For which matrices $P$ does the inequality $|UP|_1 \geq |P|_1$ hold for every unitary matrix $U$, while ensuring that $\text{diag}(UP) = 1$?

Here, $|UP|_1$ is calculated as $\sum_{i, j}\left|(UP)_{i j}\right|$, where $(UP)_{i j}$ is the $(i, j)$ entry of the matrix product $UP$, and can also be expressed as $\sum_{i, j}\left|u_i^T p^j\right|$. (For a matrix $X$, let $x_i$ and $x^j$ denote the $i$-th row and $j$-th column of $X$, respectively.)

Background:

In my research, I developed an algorithm to estimate $P$, and it generally converges correctly (I'm sorry details and code cannot be shared). And if my algorithm can find the correct solution, this problem is a corollary. The algorithm's effectiveness suggests that there might be a broad class of matrices $P$ for which this condition holds.

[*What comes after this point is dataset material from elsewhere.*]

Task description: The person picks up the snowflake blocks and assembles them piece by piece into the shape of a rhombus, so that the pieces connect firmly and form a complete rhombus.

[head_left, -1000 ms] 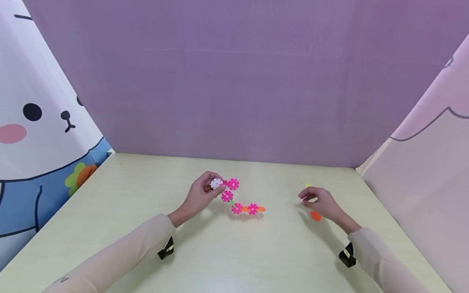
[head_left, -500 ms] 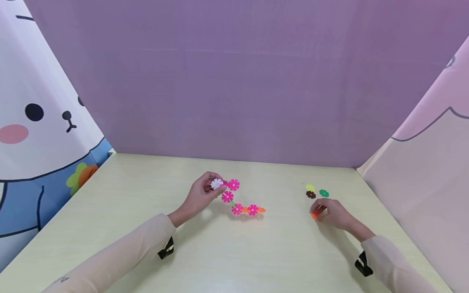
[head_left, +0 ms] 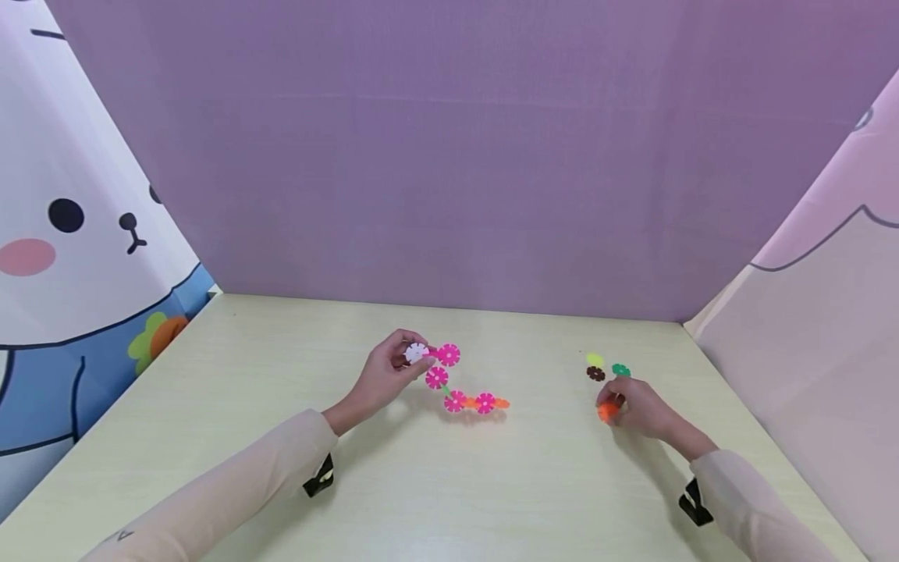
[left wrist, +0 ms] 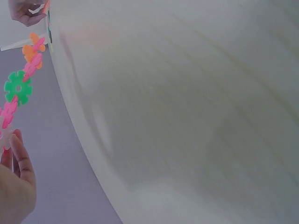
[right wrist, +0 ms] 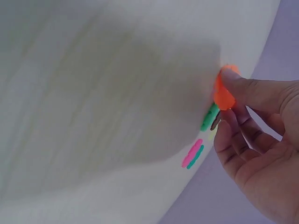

Empirically, when $P$ is initialized with $N$ off-diagnal elements randomly chosen within the range from -1 to 1 , convergence is fast. However, when the elements are all set to 1 , convergence typically fails. I'm looking to understand what specific properties or characteristics of $P$ ensure the condition $\|U P\|_1 \geq\|P|_1$ is always met.

Update:

Considering a simplified scenario where all entries of $P$ are positive might provide a useful starting point. When analyzing $\|UP\|_1 \geq \|UP_1\|_1 = \|Up\|_1$, with $P_1$ defined as a column vector of all ones, we examine $\|Up\|_1$ by evaluating the sum of the magnitudes of the projections of $U$'s row vectors onto $p$. Here, $p = P_{1,1}$ can be any column vector, and we express:

$$ \|Up\|_1 = \sum_i |u_i p| = \sum_i \|u_i\|_2 \|p\|_2 \cos \theta_i, $$

where $\cos \theta_i$ is the angle between $p$ and $u_i$. This formulation simplifies to the minimum at $\|p\|_2$, but unfortunately, $\|p\|_2$ is not necessarily greater than $\|P\|_1$. This observation suggests that the initial diagonal and sparsity constraints might need to be revisited or revised in the theoretical model.

Update 8.2

To confirm the correctness of the problem, I have developed a program. Dealing with the constraint of unitarity was challenging. My approach involved projecting a non-unitary matrix onto the space of unitary matrices, which is an application of the Orthogonal Procrustes problem.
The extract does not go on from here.